> **Problem to solve**: The lines to repeat are those below from the one containing "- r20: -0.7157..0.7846" down to the one containing "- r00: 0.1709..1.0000", both included; reproduce them exactly and nothing else.

╔══

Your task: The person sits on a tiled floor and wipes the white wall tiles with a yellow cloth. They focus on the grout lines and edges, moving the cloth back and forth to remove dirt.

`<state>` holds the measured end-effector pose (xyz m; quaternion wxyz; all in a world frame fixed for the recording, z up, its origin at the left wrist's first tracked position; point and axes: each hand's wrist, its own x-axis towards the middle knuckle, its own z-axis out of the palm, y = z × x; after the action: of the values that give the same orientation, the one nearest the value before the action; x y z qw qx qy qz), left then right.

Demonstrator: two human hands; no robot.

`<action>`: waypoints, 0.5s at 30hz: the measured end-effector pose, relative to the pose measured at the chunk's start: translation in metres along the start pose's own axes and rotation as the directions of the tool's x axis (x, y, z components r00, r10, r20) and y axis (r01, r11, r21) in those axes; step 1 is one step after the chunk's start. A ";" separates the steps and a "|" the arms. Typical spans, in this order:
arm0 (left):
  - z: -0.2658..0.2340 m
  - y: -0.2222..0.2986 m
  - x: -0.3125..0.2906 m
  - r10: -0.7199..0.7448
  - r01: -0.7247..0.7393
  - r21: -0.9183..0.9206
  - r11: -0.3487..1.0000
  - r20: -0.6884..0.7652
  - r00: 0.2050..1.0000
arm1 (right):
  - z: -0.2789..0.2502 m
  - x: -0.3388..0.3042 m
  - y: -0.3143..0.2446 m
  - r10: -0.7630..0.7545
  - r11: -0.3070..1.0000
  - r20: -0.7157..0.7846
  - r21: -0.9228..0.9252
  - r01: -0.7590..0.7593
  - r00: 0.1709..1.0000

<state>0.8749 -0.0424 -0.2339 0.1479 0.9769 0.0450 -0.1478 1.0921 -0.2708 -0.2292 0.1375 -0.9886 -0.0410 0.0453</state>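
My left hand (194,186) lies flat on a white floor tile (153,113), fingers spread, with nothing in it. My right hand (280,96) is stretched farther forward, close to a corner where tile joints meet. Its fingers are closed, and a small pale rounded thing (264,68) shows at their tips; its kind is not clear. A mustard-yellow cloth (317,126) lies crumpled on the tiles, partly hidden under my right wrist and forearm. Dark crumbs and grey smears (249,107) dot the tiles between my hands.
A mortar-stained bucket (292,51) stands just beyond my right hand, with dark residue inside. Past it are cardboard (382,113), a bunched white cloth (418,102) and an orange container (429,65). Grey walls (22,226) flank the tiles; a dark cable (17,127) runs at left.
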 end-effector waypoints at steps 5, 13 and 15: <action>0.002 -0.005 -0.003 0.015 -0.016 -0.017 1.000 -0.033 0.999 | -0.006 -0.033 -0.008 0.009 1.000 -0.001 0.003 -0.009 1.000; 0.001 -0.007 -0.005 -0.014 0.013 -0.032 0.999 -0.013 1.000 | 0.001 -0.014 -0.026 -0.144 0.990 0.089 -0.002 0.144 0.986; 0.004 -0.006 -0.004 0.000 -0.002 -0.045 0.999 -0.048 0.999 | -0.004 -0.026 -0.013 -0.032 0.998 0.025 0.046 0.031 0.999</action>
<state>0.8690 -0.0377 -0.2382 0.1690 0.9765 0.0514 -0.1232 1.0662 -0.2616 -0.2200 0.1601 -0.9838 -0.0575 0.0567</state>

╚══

> **Answer below**:
  - r20: -0.7157..0.7846
  - r21: -0.9228..0.9252
  - r01: -0.7590..0.7593
  - r00: 0.1709..1.0000

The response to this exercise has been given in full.